Un telefilm sin historia ni interés. Un culebrón con actores atroces y maquillaje pésimo. Una serie cancelada por falta de audiencia. Una novela gastada por los bordes. Una canción en repeat desde el lunes. Una pared cubierta con fotos de estrellas. Cada sábado, verán descomponerse una vida cuyo parecido con la ficción es pura coincidencia.

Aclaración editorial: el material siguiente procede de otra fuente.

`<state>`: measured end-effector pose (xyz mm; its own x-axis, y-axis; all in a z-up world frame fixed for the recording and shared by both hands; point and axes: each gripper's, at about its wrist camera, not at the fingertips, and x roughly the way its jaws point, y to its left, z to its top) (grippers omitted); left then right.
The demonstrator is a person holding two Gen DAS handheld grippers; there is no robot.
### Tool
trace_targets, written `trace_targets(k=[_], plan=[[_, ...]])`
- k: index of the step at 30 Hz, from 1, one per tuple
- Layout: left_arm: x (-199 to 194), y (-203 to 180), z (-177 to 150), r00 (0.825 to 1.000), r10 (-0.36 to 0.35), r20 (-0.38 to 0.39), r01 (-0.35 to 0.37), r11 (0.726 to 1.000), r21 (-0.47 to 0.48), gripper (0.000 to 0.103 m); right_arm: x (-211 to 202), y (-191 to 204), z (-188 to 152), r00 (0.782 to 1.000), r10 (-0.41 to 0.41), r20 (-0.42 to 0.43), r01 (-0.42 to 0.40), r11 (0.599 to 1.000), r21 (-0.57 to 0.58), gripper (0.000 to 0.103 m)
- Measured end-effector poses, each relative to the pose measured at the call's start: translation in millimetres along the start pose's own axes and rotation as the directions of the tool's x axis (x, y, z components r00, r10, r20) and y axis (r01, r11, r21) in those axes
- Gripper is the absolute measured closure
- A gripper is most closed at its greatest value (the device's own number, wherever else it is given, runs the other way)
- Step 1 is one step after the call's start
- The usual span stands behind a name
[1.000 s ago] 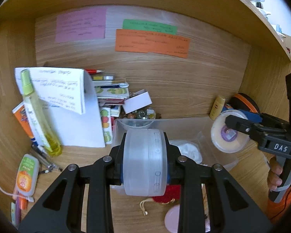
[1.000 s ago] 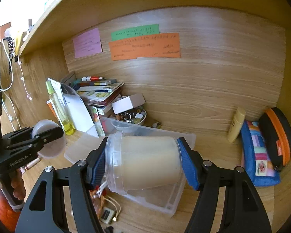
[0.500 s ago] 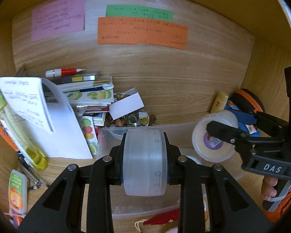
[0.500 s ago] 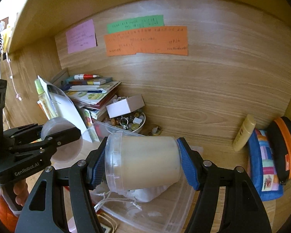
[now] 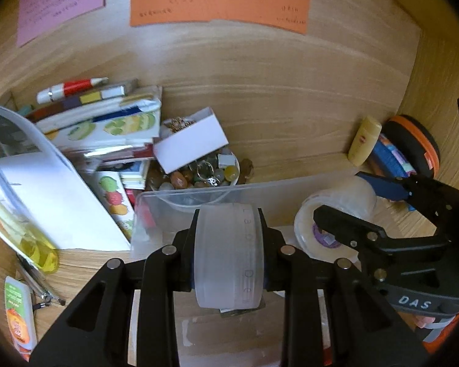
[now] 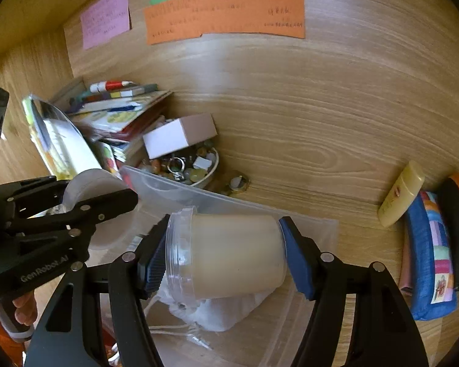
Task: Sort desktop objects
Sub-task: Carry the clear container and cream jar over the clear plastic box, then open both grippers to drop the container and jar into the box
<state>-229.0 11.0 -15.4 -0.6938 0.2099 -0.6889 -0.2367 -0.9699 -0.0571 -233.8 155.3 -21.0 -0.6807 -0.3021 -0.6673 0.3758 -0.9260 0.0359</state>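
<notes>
Orange note (image 6: 225,15) on wooden back panel (image 6: 336,91)

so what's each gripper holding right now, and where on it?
Left gripper clamps the frosted lid across its flat faces, edge-on. Right gripper clamps the clear jar end to end, rim and base, lying sideways.
</notes>
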Motion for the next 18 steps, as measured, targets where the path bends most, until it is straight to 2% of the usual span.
trace_targets(k=[7, 14, 18], plan=[[22.9, 2.2, -1.4, 0.998, 0.016, -0.055, -0.016, 1.0, 0.014, 0.074, 12.3, -4.7, -1.6, 0.999, 0.004, -0.041, -0.004, 1.0, 0.0, 0.039], [27.6, -1.4, -0.2, 0.998, 0.021, -0.063, -0.018, 0.999, 0.035, 0.074, 17.2, 3.5, -7.4, 0.997, -0.055, -0.054, 0.052, 0.997, -0.057, 0.04], [35.4, -1.0, -0.8, 0.995, 0.024, -0.099, -0.02, 0.999, 0.035, 0.074, 17.3, -0.5, -8.4, 0.997, -0.043, -0.067, 0.04, 0.998, -0.048, 0.04]])
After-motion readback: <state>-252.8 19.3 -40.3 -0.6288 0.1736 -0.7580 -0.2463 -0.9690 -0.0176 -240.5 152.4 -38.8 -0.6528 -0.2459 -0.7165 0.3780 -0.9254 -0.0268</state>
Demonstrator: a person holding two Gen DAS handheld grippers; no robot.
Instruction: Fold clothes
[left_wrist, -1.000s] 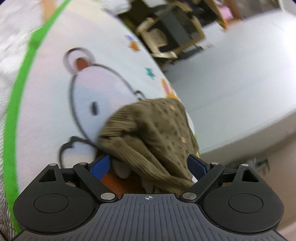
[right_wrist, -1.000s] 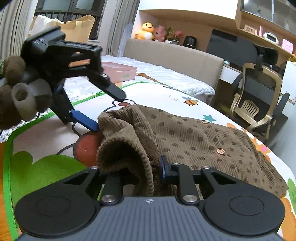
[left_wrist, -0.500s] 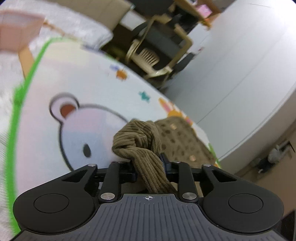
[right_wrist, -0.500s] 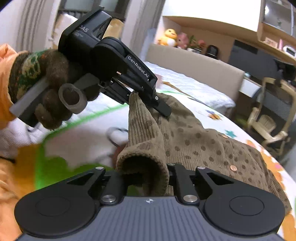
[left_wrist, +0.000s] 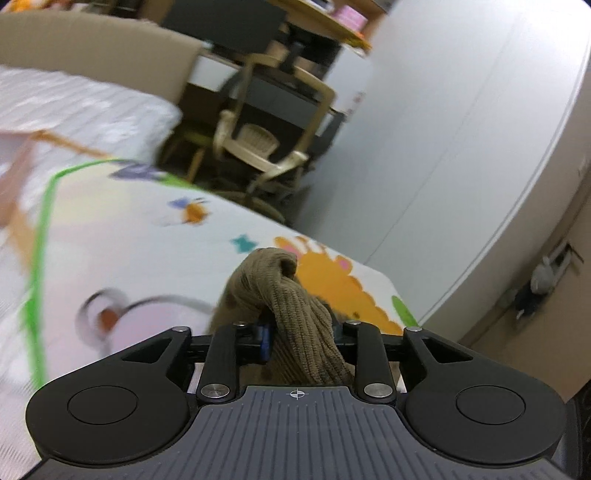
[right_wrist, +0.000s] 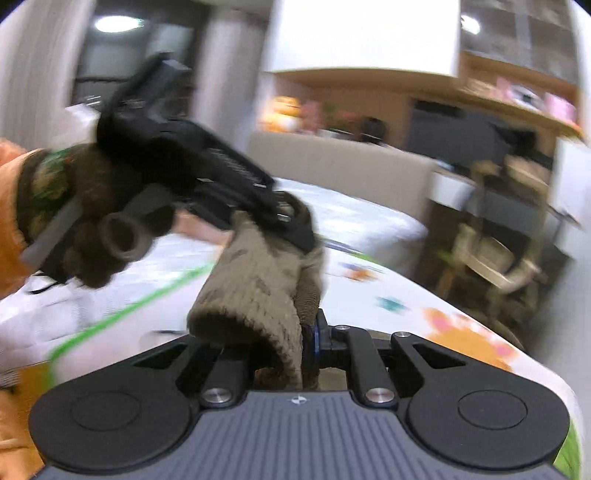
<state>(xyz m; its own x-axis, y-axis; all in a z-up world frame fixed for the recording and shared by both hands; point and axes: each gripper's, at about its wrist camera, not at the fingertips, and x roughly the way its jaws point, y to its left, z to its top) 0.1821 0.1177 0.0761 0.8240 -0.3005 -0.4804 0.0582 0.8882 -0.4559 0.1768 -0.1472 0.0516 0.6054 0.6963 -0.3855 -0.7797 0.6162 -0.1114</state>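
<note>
Both the left tongs (left_wrist: 301, 330) and the right tongs (right_wrist: 280, 343) grip the brown corduroy garment (right_wrist: 258, 280), lifted above the cartoon play mat (left_wrist: 155, 240), so the next move probably needs spreading it flat for folding.

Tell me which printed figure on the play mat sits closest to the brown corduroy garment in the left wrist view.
The orange scalloped animal print, directly behind the brown corduroy garment; the teal star and bee lie farther off.

Olive-brown ribbed garment (left_wrist: 295, 317) with darker dots; white cartoon-print mat (left_wrist: 155, 258), green-bordered; beige chair (left_wrist: 266, 147).
</note>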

Un día de rebajas cualquiera, los almacenes, grandes y exclusivos, muestran sus piezas a un puñado de personas que como visitantes de museo caminan lentamente por sus galerías vacías, explorando con curiosidad cada estante etiquetado con su autor apropiado, Gucci, von Furstenberg, Cavalli, como si se trataran de Monet o Goya, sintiendo ante ellos similar admiración. Las telas insólitas, los ropajes suntuosos, y también la mediocridad más pura, componen estos restos de una raza extinta, de un linaje de seres míticos, de titanes que según cuentan las leyendas podían permitirse las tres cifras, en ocasiones cuatro, de aquellos precios primeros de la Edad de Oro. No queda sin embargo de ellos rastro alguno. Solo pueden divisarse, aparte de antropólogos aficionados como R y yo, carroñeros avariciosos que ansían los sucesivos tachones en rojo, la cuenta descendiente de números de las etiquetas.
Pero al otro lado de la calle, en el templo de la raza efímera, en el almacén de altas paredes blancas, atiborrado y estentóreo, los sacerdotes de lo instantáneo muestran sus retablos repletos de colores estridentes y combinaciones imposibles, de tallas vestidas de atrevimientos feroces e ingenuidad lasciva.
Ya no tengo edad para esta ropa, me dice R con la sorpresa de quien comprueba que le han birlado la realidad en un pestañeo, de quien se siente apartado del mundo de repente.
Bienvenida a la raza de los aburridos, de los redundantes, de los mansos.